▶ How to complete this task
Within the listing below, the lines containing "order" are to be counted. Give the number only.
*** Opening Supplied material ***
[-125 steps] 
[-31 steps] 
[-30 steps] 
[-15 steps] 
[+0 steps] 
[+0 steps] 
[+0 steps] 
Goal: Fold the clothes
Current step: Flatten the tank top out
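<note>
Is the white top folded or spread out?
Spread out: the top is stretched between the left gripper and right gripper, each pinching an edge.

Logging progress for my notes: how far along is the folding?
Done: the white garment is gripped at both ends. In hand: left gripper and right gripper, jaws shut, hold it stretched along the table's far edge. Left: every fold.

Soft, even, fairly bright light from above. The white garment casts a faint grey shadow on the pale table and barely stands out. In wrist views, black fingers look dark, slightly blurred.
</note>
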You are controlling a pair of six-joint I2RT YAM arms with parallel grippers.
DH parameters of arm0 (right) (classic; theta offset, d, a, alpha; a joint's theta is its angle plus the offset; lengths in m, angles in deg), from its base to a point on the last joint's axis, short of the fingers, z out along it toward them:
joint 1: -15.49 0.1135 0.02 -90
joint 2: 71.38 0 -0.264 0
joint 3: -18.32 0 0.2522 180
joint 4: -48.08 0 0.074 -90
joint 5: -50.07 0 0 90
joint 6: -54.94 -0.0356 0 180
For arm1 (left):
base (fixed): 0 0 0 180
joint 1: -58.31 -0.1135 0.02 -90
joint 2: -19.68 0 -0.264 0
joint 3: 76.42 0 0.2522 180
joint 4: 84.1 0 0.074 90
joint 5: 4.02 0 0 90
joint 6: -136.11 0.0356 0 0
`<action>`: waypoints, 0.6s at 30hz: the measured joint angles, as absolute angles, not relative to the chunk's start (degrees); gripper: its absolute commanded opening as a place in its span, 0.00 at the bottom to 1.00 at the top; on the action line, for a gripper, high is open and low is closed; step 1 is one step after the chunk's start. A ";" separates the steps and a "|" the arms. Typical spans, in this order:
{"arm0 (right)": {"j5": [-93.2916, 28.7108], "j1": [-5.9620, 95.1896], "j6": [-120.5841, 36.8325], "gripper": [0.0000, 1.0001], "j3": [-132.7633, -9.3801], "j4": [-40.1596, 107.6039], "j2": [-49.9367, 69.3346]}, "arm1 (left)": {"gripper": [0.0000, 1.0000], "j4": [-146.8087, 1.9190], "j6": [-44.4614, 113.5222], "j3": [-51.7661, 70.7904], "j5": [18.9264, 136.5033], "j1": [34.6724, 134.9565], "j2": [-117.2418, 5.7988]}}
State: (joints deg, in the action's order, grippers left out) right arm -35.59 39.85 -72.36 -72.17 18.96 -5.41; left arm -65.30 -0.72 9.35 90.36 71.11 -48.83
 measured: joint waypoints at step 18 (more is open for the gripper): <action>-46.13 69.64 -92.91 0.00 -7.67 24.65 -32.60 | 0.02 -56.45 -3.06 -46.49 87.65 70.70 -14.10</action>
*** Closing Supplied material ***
▶ Solution to the exercise
2